From the listing below, copy each line that holds "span".

....

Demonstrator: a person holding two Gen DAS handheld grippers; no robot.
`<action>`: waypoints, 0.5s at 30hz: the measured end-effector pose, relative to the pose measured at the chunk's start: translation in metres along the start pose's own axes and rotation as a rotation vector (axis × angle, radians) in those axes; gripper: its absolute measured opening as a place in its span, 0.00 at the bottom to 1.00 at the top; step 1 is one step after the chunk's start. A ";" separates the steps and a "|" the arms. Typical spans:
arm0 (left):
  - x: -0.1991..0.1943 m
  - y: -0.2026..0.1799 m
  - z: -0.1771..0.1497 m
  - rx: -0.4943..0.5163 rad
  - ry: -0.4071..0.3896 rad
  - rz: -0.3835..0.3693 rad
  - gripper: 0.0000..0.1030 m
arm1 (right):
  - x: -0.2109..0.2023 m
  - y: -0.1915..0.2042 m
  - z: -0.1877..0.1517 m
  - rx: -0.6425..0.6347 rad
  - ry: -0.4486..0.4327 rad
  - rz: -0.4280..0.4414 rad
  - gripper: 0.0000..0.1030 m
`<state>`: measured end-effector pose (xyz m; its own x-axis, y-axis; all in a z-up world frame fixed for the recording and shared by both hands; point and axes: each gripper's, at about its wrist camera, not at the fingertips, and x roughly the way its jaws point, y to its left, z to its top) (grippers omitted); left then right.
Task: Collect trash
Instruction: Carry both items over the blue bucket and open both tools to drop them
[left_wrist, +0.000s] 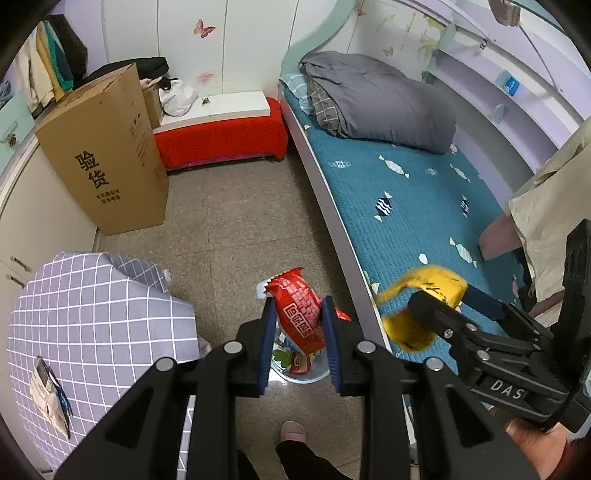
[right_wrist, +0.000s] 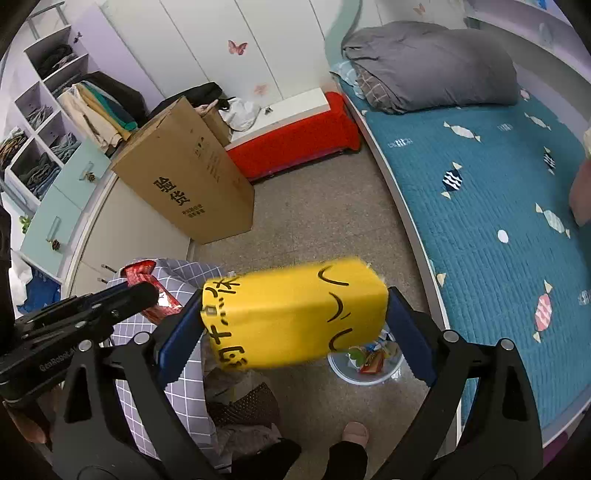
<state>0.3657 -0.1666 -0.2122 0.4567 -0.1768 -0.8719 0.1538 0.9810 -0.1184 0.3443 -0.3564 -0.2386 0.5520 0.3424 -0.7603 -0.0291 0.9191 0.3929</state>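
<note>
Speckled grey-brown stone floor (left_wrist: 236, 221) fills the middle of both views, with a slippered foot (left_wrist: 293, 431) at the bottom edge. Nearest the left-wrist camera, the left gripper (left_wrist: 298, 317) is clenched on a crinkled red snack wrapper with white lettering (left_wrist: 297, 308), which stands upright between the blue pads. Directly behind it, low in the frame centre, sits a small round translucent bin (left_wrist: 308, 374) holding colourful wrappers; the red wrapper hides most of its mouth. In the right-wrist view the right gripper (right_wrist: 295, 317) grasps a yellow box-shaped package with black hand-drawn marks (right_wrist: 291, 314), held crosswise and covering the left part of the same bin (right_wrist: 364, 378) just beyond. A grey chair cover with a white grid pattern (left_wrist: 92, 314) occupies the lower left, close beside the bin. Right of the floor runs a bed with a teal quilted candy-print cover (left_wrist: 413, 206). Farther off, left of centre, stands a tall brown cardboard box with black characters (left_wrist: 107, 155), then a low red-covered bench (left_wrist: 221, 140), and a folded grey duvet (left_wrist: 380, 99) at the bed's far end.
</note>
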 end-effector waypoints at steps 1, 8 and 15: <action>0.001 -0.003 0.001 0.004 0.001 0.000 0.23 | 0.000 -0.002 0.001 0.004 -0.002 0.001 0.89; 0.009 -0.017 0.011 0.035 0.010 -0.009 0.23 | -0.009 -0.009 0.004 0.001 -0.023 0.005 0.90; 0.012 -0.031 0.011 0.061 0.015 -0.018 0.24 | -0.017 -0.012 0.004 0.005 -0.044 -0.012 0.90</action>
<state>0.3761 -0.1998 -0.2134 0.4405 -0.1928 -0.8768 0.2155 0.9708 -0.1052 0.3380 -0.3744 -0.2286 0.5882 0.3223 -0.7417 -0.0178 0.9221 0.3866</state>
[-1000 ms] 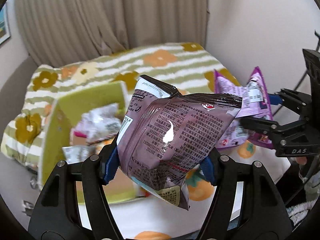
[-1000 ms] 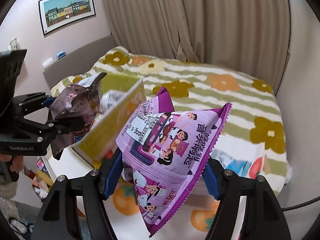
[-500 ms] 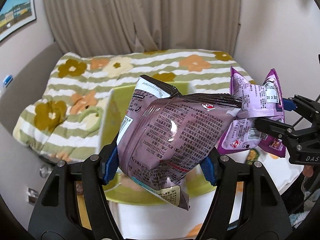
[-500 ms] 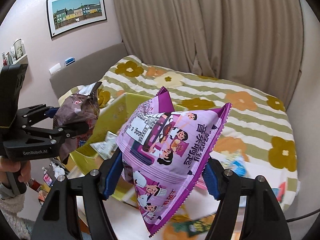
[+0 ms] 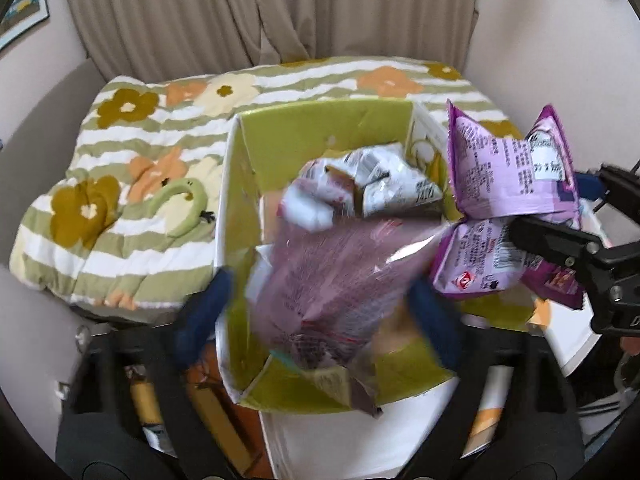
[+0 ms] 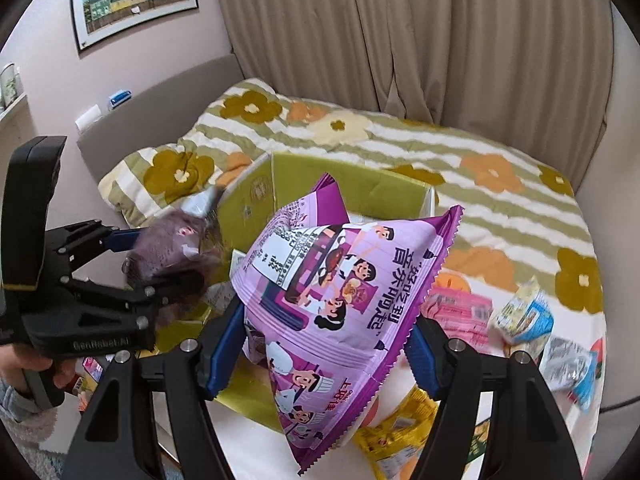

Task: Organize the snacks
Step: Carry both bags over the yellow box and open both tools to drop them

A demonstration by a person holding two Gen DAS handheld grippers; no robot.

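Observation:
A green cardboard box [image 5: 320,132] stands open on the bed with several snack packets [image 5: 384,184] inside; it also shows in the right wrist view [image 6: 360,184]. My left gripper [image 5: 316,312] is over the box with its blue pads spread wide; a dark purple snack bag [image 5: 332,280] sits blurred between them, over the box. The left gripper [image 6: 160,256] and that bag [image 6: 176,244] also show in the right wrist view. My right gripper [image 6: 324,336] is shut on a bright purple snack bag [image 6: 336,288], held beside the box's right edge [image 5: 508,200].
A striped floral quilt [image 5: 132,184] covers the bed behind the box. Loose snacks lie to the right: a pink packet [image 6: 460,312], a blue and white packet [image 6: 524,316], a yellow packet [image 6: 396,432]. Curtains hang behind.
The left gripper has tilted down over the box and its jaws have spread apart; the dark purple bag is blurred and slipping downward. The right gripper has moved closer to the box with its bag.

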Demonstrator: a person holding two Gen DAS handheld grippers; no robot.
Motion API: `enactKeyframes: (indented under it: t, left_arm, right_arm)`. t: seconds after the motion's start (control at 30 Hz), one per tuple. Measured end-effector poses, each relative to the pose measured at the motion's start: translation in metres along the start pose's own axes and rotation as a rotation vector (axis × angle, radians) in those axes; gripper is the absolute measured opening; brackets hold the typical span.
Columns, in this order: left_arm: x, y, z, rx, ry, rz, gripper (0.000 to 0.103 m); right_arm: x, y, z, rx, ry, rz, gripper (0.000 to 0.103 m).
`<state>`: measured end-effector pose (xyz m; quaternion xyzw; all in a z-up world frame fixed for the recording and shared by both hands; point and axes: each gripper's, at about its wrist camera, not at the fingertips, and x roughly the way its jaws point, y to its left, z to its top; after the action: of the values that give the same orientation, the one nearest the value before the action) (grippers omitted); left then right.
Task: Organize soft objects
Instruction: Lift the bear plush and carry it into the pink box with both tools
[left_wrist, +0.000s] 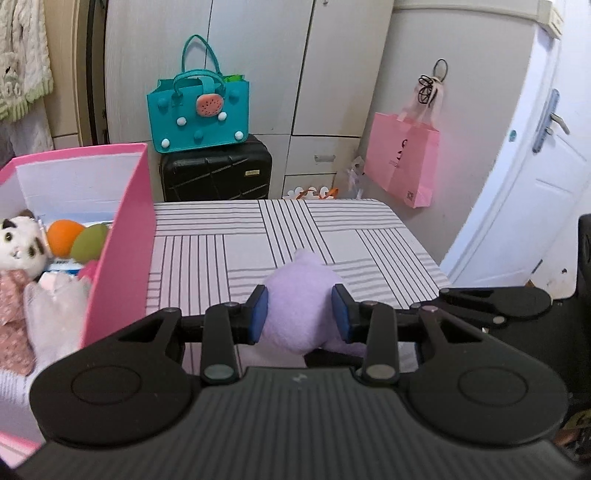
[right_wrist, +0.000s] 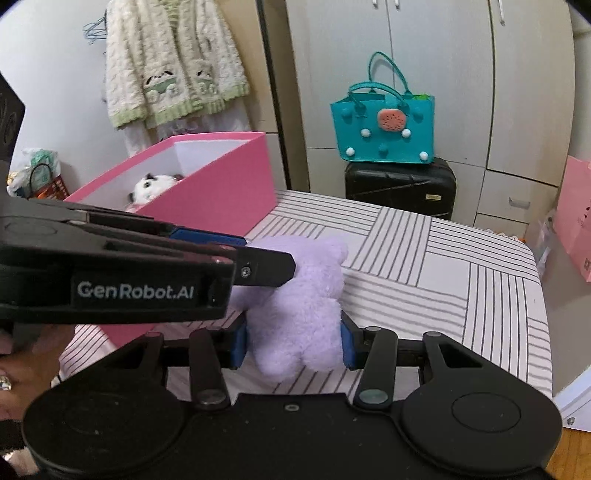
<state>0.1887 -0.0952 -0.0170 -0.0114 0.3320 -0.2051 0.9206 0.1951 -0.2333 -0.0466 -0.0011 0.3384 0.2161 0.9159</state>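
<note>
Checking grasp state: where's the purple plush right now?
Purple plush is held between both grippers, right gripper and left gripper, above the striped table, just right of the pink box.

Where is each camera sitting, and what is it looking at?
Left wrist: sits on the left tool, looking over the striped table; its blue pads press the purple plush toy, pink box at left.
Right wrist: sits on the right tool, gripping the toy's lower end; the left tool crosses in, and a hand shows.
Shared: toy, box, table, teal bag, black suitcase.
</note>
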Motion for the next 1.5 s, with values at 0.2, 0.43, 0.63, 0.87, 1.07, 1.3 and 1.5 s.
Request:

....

WRITTEN ANSWER.
`<action>`: waypoints, 0.5s at 30hz: the measured end-effector pose, relative to the pose measured at the chunk's start: translation in metres along the start pose's own axes and rotation as a rotation vector (axis × angle, radians) in those axes; gripper: its absolute measured opening as a place in its span, 0.00 at the bottom to 1.00 at the top; step 1 is one step after the chunk's start. A ";" separates the steps and a "|" the arms. Typical spans:
Motion API: `enactKeyframes: (indented under it: t, left_arm, right_arm)`. t: seconds after the motion's start (control at 30 Hz), one per tuple. Measured end-effector poses, each relative to the pose measured at the motion's start: translation in metres along the start pose's own axes and rotation as a rotation vector (axis × angle, radians) in those axes; gripper is the absolute measured opening; brackets hold the typical span.

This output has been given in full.